From the line containing "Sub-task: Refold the" to the end of the listing, write out every line exactly; leave out everything else.
◆ ◆ ◆ ◆
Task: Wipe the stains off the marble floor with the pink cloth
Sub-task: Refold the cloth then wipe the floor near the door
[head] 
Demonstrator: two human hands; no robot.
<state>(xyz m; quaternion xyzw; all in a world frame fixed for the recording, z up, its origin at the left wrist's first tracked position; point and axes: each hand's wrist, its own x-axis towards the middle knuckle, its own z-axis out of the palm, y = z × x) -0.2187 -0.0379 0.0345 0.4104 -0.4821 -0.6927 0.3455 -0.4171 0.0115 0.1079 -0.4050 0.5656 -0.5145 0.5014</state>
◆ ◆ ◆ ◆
Written response:
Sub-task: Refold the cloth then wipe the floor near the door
[head] 
Demonstrator: two human hands; no robot.
<state>(xyz m; quaternion xyzw; all in a world frame fixed for the recording, z up, its origin at the left wrist's first tracked position; point and axes: each hand's wrist, its own x-axis towards the middle knuckle, its own z-axis out of the palm, y = z × x) -0.2187 -0.0379 0.0345 0.4104 -0.4821 -0.6927 0.3455 -0.4171 0.0115 0.1079 -0.4050 0.5656 -0.5145 0.5014</state>

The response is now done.